I have complained about this stuff before (e.g., at the end of this 2012 post, which features an appearance by a defensive representative of the publisher concluding with the immor(t)al lines “Books always contain a few errors. No book I’ve read produced by any publisher is perfect”), and it just keeps getting worse. I have before me a headline from my local paper (the Hampshire Gazette, or as they might print it, the Hmapshire Gzette) that reads “Los Angles a likely host in ’24 or ’28” [sic]. Go read Yagoda’s piece, and if you feel like complaining to the Times, I won’t try to stop you.

Two Etymologies.

1) Posted by aldiboronti at Wordorigins.org, quoting the OED (“This took me by surprise, I had no idea of the connection”):

chance, n., adj. and adv.

Etymology: Middle English chea(u)nce, < Old French cheance (= Provençal cazensa, Italian cadenza) < late Latin cadentia falling, < cadent– falling, present participle of cadĕre to fall: compare cadence n.

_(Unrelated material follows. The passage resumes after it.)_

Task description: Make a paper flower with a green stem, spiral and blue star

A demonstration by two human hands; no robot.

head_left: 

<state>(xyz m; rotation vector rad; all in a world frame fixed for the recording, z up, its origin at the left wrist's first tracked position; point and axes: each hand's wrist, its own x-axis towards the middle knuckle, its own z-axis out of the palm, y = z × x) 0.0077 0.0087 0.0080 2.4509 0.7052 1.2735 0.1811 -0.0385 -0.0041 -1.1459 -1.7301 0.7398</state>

As I responded in that thread: I must have seen that before, probably more than once, but I’d forgotten it.

2) And while I was looking up chance in AHD, it fell to my lot to notice another interesting connection:

chaebol
A conglomerate of businesses, usually owned by a single family, especially in Korea.
[Korean chaebeol (formed on the model of Japanese zaibatsu, zaibatsu, by using the Korean pronunciation of the two Chinese characters with which the Japanese word is written) : chae, wealth (from Early Middle Chinese, dzəj; see ZAIBATSU) + beol, powerful family (from Early Middle Chinese buat; see ZAIBATSU).]

Again, if I knew chaebol was etymologically identical to zaibatsu, I’d forgotten. (The Mandarin equivalent would be cáifá; I don’t know if that’s used for both or if they’ve been borrowed back in other forms.)